While this incident involves constitutional issues, it shows that "we need confidentiality protections stronger than we have and that do not just depend on the good will of the police and the legal system in how they operate," said Lawrence Tripp, M.D., vice chair of APA's Committee on Confidentiality. Several of the proposed federal confidentiality bills say, in essence, " 'Trust us; we'll use any information we take in a totally appropriate way,' " Tripp added. "And that's just more than the system can reasonably be trusted to do."

Whether those demanding access come from law enforcement, managed care, or the federal government, "confidential [medical] information should not be released without the consent of the patient," said Tripp. If there is to be an exception, it will have to be narrowly drawn and tightly circumscribed, he added.
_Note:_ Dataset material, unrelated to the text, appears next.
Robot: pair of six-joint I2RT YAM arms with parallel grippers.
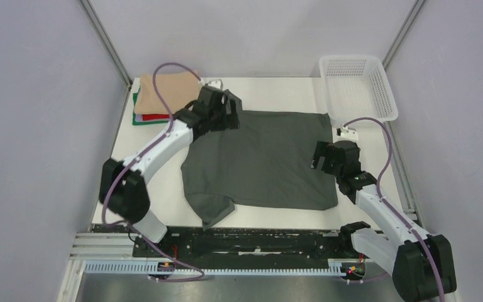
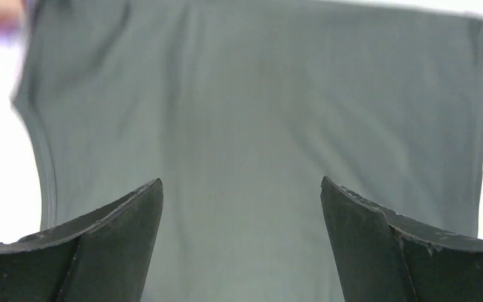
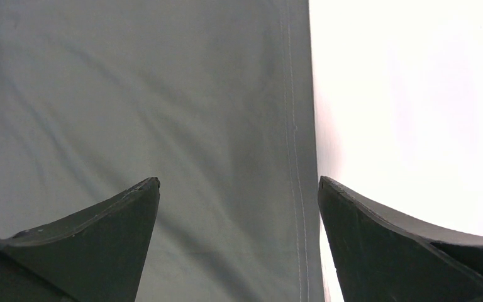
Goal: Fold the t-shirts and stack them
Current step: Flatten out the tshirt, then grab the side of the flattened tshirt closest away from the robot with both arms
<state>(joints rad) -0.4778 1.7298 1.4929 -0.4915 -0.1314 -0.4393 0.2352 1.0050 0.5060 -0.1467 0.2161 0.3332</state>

Kent Willis, J.D., is the executive director of the Virginia chapter of the American Civil Liberties Union (ACLU). "They're not clear of this yet," Willis told Psychiatric News. Although the police have returned the records, the ACLU is still weighing legal action, he added. It would be possible to seek either "a declaratory statement saying what [police] did was wrong" or an injunction specifically barring police from repeating the seizure.

"Most people understand that if any information is to be private, it is information between a doctor and a patient," said Willis. "This is not only a legal concept, but one of the best understood concepts of privacy among all citizens. Any legislation dealing with medical records should be offering, if anything, greater protections than we currently have."

Police "need to be taught not to even ask for warrants of this kind," said Willis. "For an aggressive officer, that's a hard lesson to learn. The police's problem here was they didn't particularize the warrant as they should have, but almost as bad was that they used stereotyping as a rationale for obtaining the warrant. It's almost as if they were saying they should be able to get a warrant to search the homes of all poor people whenever a bank has been robbed," since poor people need money. "This was a witch-hunt."

It was clear that the facts in this case "did not justify this search warrant," said Eric Sterling, J.D., president of the Washington, D.C.-based Criminal Justice Policy Foundation. That both police and the magistrate cited "acting in good faith" as a justification for this action shows that it is not enough to rely on the good will of law enforcement.

The words of the Fourth Amendment specifically require a particular description of the person or things to be seized, Sterling continued. "In order to protect all of our legitimate privacy interests, we have to protect the privacy interests of psychiatric patients and drug addicts."-R.B.K.